The following modified plain JavaScript will colour the <td> elements as required:
function checkForm() {
var tds = document.querySelectorAll('td[id]');
for (var j = 0; j < tds.length; j++) {
var i = tds[j].innerHTML;
if(i < 10){
tds[j].style.backgroundColor = 'green';
} else if(i >= 11 && i <= 20){
tds[j].style.backgroundColor = 'yellow';
} else if(i > 20){
tds[j].style.backgroundColor = 'red';
}
}
}
but you will need to modify the HTML to give the <td>s unique ID values, for example
<body onload="checkForm();">
<table id="tableData" name="tableData">
<tr>
<td>abc</td>
<td id="a">5</td>
<td>abcd</td>
</tr>
<tr>
<td>aaaa</td>
<td id="b">15</td>
<td>bbbb</td>
</tr>
<tr>
<td>ccc</td>
<td id="c">25</td>
<td>dddd</td>
</tr>
</table>
</body>
If it is always the middle cell that needs colour you could remove the ids completely and rely on the fact that is is "always the middle cell". For example use the following selector instead:
var tds = document.querySelectorAll('td:nth-child(2)');
The only limitation is that querySelectorAll is that it is not supported by IE<9. All other browsers support it.

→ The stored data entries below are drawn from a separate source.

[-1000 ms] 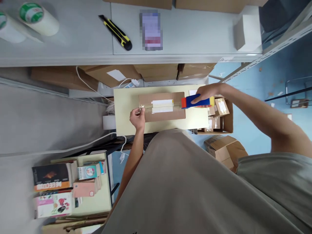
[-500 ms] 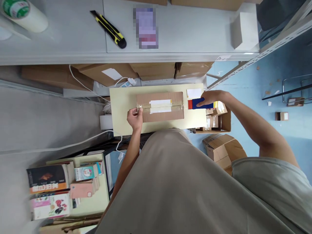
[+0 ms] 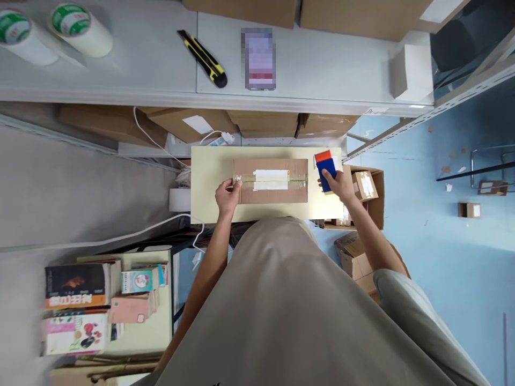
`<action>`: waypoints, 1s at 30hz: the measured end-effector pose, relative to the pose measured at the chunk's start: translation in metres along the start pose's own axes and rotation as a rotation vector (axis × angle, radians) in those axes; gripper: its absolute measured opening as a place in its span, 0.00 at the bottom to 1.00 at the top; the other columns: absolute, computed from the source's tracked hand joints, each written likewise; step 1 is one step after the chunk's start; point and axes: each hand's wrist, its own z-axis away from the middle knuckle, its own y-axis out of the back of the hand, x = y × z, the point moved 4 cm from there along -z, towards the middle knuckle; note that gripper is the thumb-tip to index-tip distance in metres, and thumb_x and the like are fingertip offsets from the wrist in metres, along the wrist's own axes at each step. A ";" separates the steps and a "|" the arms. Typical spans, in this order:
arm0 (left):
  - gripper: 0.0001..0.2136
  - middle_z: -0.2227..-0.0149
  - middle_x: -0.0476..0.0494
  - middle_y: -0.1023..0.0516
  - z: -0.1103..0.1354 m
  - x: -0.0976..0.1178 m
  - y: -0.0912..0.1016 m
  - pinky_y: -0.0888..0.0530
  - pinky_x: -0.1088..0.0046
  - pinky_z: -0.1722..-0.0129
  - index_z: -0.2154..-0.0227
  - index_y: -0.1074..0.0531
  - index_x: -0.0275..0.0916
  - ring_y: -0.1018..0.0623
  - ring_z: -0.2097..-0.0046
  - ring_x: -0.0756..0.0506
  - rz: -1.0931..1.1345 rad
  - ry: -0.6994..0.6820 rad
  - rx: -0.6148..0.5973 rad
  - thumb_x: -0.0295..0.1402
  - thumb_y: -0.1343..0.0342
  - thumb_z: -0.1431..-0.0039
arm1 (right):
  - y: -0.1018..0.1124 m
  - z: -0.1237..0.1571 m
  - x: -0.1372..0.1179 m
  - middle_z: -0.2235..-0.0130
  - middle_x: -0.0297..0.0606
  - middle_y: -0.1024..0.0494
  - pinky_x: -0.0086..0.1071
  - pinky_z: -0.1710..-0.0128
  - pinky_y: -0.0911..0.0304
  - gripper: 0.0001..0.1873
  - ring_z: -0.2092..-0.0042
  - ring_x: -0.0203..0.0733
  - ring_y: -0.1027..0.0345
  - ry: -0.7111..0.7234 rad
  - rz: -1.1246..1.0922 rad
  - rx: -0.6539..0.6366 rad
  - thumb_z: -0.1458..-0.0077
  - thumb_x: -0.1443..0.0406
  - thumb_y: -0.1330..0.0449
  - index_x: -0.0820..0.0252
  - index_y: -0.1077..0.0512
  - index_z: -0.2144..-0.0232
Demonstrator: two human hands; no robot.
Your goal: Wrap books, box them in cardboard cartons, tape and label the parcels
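Note:
A long cardboard box (image 3: 277, 195) lies on the pale yellow table (image 3: 211, 206). White labels (image 3: 271, 175) and clear tape run along the middle of its top. My left hand (image 3: 227, 196) is closed on the box's left end, thumb on top near the tape. To the right of the box, my right hand (image 3: 337, 183) grips a flat blue block with a red-orange end (image 3: 326, 170), its kind not clear to me. The block is tilted, red-orange end away from me, over the table's right part, apart from the box.
A yellow-black utility knife (image 3: 205, 60), a blurred-out phone-like item (image 3: 259, 59) and tape rolls (image 3: 80, 31) lie on the grey shelf (image 3: 161, 75). An open carton (image 3: 378, 201) holding parcels stands right of the table. Books (image 3: 76, 284) are stacked at lower left.
My right hand has swung the blue block from lying sideways to pointing away from me, and the forearm has come in closer. My left hand keeps its hold on the box. The view has shifted slightly.

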 end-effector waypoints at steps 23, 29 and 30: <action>0.15 0.52 0.38 0.13 0.029 -0.036 0.050 0.15 0.60 0.48 0.57 0.13 0.42 0.15 0.61 0.41 -0.023 -0.121 0.094 0.47 0.31 0.36 | -0.103 0.064 0.030 0.69 0.37 0.18 0.38 0.65 0.24 0.46 0.67 0.42 0.26 0.062 -0.664 0.087 0.55 0.21 0.30 0.55 0.27 0.65; 0.15 0.47 0.32 0.13 0.029 -0.035 0.044 0.17 0.55 0.39 0.50 0.14 0.39 0.13 0.56 0.36 -0.091 -0.061 0.181 0.37 0.34 0.37 | -0.127 0.063 0.039 0.65 0.37 0.15 0.38 0.62 0.20 0.49 0.65 0.45 0.20 0.117 -0.689 0.056 0.58 0.20 0.31 0.55 0.26 0.61; 0.17 0.46 0.31 0.13 0.032 -0.036 0.043 0.18 0.54 0.38 0.48 0.14 0.39 0.12 0.52 0.34 -0.071 -0.051 0.187 0.36 0.33 0.38 | -0.131 0.065 0.041 0.65 0.38 0.14 0.38 0.63 0.20 0.50 0.64 0.46 0.19 0.112 -0.694 0.031 0.59 0.20 0.31 0.55 0.26 0.60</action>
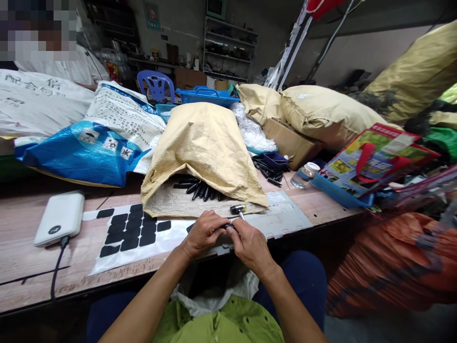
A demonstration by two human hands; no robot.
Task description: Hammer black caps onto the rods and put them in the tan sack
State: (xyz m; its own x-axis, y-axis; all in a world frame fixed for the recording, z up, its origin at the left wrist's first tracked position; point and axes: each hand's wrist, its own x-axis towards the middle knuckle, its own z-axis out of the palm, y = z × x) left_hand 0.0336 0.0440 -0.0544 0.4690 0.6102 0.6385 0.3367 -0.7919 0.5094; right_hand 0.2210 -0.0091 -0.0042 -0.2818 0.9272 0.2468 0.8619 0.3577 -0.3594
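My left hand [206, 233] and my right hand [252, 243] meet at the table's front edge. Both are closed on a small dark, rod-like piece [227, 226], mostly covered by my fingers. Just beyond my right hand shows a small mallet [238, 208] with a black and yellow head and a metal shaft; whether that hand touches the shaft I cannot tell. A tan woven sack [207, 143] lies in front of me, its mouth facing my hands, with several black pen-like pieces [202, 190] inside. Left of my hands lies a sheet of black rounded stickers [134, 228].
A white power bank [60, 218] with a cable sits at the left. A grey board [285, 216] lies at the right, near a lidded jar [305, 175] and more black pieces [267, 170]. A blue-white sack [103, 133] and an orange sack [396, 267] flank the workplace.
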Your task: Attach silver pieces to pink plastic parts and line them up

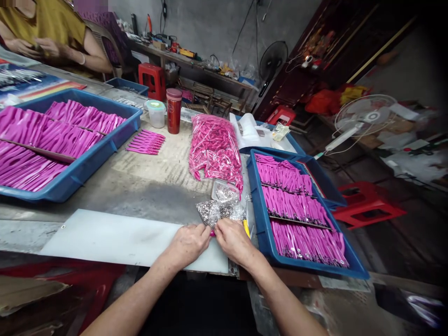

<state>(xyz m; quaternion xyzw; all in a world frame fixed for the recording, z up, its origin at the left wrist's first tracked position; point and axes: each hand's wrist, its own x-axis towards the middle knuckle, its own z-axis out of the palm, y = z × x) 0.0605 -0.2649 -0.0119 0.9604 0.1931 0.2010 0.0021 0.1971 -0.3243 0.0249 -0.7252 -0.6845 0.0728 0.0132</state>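
Observation:
My left hand and my right hand meet at the table's front edge, both with fingers closed. A small bright pink plastic piece shows between their fingertips; the rest of it is hidden. Just beyond the hands lies a clear plastic bag of small shiny metal parts. Something with a yellow handle pokes out beside my right hand. Under my left hand is a pale flat board. Behind the metal parts stands a clear bag full of pink pieces.
Blue trays of pink strips stand left and right. A row of pink pieces lies near a red tumbler and a lidded tub. A person in a yellow top sits across at far left. Red stools stand around.

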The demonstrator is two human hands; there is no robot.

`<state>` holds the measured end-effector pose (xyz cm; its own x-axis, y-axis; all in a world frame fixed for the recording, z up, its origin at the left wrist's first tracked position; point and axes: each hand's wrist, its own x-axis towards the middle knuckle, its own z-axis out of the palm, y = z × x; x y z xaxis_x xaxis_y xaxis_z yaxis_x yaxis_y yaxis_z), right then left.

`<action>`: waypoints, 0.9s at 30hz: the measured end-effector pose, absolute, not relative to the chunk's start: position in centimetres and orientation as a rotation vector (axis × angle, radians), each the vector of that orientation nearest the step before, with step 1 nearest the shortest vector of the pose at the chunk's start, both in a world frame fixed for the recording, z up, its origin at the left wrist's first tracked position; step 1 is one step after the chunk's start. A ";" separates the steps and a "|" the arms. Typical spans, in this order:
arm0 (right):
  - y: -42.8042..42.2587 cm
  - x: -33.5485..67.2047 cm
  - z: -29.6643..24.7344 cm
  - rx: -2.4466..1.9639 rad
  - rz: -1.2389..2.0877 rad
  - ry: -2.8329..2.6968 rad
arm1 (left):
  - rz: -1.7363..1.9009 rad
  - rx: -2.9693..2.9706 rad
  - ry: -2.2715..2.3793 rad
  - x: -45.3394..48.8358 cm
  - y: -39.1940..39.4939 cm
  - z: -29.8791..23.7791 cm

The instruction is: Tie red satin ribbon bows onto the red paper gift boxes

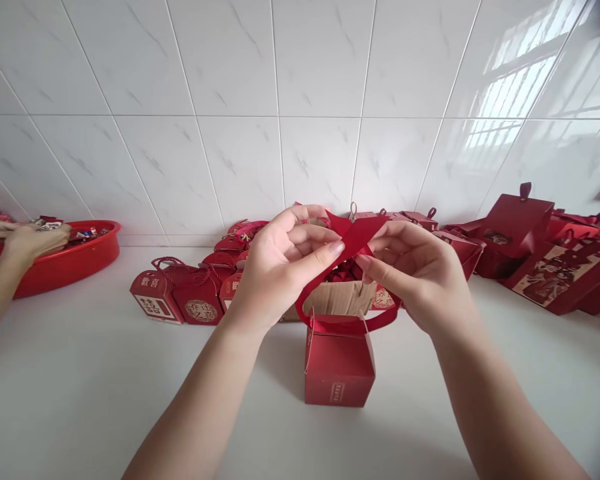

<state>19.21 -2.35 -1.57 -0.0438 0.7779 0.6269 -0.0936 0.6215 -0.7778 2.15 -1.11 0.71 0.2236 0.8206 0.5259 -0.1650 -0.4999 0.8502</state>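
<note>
A small red gift box [337, 370] stands upright on the white table, with a red ribbon [363, 233] running out from both sides of its top. Above the box the two ribbon ends cross each other. My left hand [293, 263] pinches the ribbon between thumb and fingers at the left of the crossing. From the right, my right hand [413, 270] grips it too, thumb and fingers closed just below the crossing. Behind the ribbon, partly hidden by my hands, is an open brown cardboard carton [337, 299] with dark red pieces in it.
Red boxes with cord handles [195, 293] stand in rows behind my left hand. More red gift boxes [545, 267] are piled at the right. At the far left, another person's hand [35, 243] is over a red basin [100, 250] holding small wrapped items. A tiled wall [320, 153] closes off the back.
</note>
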 end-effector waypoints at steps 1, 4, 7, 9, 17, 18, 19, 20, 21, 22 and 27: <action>-2.3 19.2 -1.6 -0.606 0.809 -1.460 | 1.398 1.620 0.639 2.2 -1.1 0.7; -2.2 19.3 -1.8 -0.549 0.862 -1.472 | 1.324 1.622 0.635 2.2 -1.0 0.7; -2.3 19.4 -1.7 -0.528 0.898 -1.481 | 1.290 1.625 0.626 2.1 -0.9 0.7; -2.4 19.5 -1.7 -0.551 0.922 -1.471 | 1.293 1.616 0.633 2.1 -0.9 0.7; -2.3 19.6 -1.8 -0.655 0.965 -1.527 | 1.268 1.593 0.558 2.2 -0.6 0.6; -2.3 19.5 -1.8 -0.655 0.962 -1.540 | 1.272 1.595 0.561 2.3 -0.6 0.6; -2.3 19.5 -1.7 -0.655 0.960 -1.552 | 1.280 1.598 0.569 2.3 -0.5 0.6; -2.3 19.5 -1.7 -0.655 0.958 -1.562 | 1.292 1.602 0.578 2.3 -0.5 0.5; -2.4 19.5 -1.7 -0.655 0.955 -1.567 | 1.304 1.606 0.588 2.3 -0.5 0.5; -2.4 19.5 -1.6 -0.660 0.948 -1.568 | 1.314 1.609 0.597 2.3 -0.5 0.5; -2.5 19.4 -1.5 -0.728 0.883 -1.541 | 1.340 1.627 0.644 2.4 -0.7 0.4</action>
<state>19.38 -2.51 -1.51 -0.1491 0.8411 0.5200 -0.0236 0.5227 -0.8522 2.44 -0.70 0.40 0.2761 0.8334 0.4788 -0.1469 -0.4557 0.8779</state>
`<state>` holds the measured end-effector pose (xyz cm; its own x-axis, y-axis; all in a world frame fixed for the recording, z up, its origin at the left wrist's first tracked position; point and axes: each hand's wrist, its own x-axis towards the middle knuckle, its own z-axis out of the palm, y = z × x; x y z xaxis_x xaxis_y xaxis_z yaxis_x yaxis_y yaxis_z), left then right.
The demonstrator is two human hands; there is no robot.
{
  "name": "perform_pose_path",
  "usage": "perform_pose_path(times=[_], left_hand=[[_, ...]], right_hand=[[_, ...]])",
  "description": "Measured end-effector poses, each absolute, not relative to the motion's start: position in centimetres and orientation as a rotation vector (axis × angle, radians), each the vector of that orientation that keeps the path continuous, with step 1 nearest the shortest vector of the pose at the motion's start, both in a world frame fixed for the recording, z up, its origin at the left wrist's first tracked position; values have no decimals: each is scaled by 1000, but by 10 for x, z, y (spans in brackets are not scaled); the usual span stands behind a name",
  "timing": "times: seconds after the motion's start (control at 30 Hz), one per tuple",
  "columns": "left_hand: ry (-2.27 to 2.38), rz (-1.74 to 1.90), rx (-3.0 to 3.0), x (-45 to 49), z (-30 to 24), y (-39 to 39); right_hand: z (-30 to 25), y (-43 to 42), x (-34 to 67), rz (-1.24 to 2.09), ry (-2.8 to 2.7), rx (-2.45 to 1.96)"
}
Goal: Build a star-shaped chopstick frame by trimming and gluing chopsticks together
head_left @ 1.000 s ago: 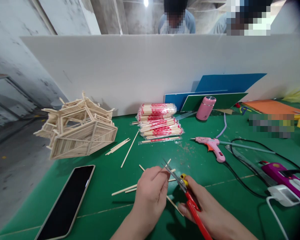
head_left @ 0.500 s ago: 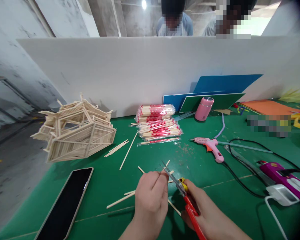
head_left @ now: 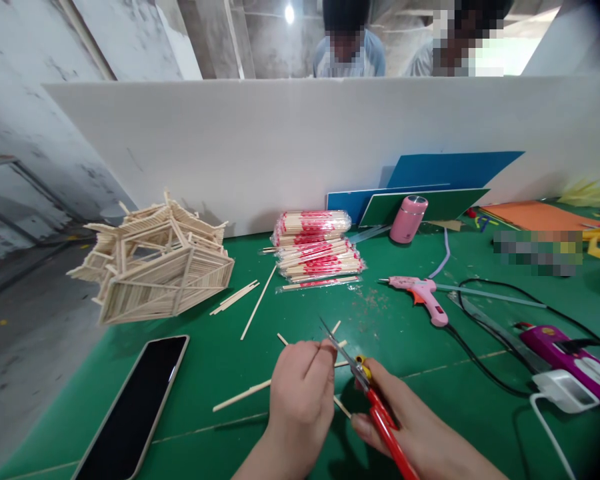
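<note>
My left hand point(head_left: 303, 393) is closed round thin wooden sticks that look like chopsticks. One stick point(head_left: 243, 395) juts out on its left, and other stick ends show above and to the right of the fist. My right hand point(head_left: 405, 410) grips red-handled snips point(head_left: 380, 413) with a yellow part near the pivot. Their pointed metal blades lie beside my left fingertips, close to the stick ends. Whether the blades touch a stick cannot be made out.
A wooden-stick model building point(head_left: 167, 267) stands left, behind a phone point(head_left: 133, 407). Loose sticks point(head_left: 235, 298) and wrapped chopstick bundles point(head_left: 317, 247) lie ahead. Rightward are a pink glue gun point(head_left: 420, 293), a pink flask point(head_left: 409, 220), cables and a purple device point(head_left: 565, 357). People point(head_left: 350, 53) are beyond the white board point(head_left: 220, 147).
The stick ends left of my left hand have drawn together into nearly one line. My right thumb has shifted slightly left, and the snips have turned a little.
</note>
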<state>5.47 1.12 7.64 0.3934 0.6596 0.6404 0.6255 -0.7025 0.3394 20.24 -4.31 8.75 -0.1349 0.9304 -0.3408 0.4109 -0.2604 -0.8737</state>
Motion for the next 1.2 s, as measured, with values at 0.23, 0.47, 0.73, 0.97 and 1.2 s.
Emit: perform_pose_path(times=[0.23, 0.47, 0.73, 0.97, 1.2], left_hand=[[1212, 1142, 2629, 55, 76, 12], [1201, 1073, 2625, 54, 71, 13], [1219, 1091, 2587, 56, 72, 13], [1128, 951, 2346, 53, 75, 15], [973, 915, 2130, 52, 84, 21]], right_hand=[[83, -42, 199, 1416, -1431, -1574], [72, -45, 199, 1343, -1415, -1580], [76, -42, 206, 1309, -1560, -1702], [80, -42, 199, 1241, -1477, -1774], [72, -42, 201, 1206, -1471, -1813]])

Since the cell that requires a background-color is always the 2nd cell, you can use the CSS nth-child selector as the argument to in querySelectorAll() to "select the 2nd <td> child element of the parent", which in this case is the <tr>.
So td:nth-child(2) finds the the <td>two</td> element for the following HTML:
<tr>
<td>one</td>
<td>two</td>
<td>three</td>
</tr>
See some examples of how :nth-child works.
Demo of id-less solution (for if the cell to colour is always the middle one).
Since OP is stuck with IE8 and IE8 does not support :nth-child an alternative adjacent sibling combinator can be used to target the 2nd child with the caveats that there must only be 3 <td> and the 3rd must not contain any numbers.
Update:
Based on the actual requirements of needing to work in IE8 and add background-color to the 6th column, here is a simpler (to read) and more cross-browser compatible jQuery solution:
jsBin demo (so it works on IE8)
HTML
Remove the onload="checkForm(); from <body>
<table id="tableData" name="tableData">
<tr>
<td></td><td></td><td></td><td></td>
<td>abc</td>
<td>5</td>
<td>abcd</td>
</tr>
<tr>
<td></td><td></td><td></td><td></td>
<td>aaaa</td>
<td>15</td>
<td>bbbb</td>
</tr>
<tr>
<td></td><td></td><td></td><td></td>
<td>ccc</td>
<td>25</td>
<td>dddd</td>
</tr>
</table>
JavaScript
$(function(){
var tds = $('td:nth-child(6)');
for (var j = 0; j < tds.length; j++) {
var i = tds[j].innerHTML;
if(i < 10){
tds[j].style.backgroundColor = 'green';
} else if(i >= 11 && i <= 20){
tds[j].style.backgroundColor = 'yellow';
} else if(i > 20){
tds[j].style.backgroundColor = 'red';
}
}
});
First off, don't use the same ID's for any elements on a page. It is a unique identifier. If you want to reference more than one element, then use a class instead.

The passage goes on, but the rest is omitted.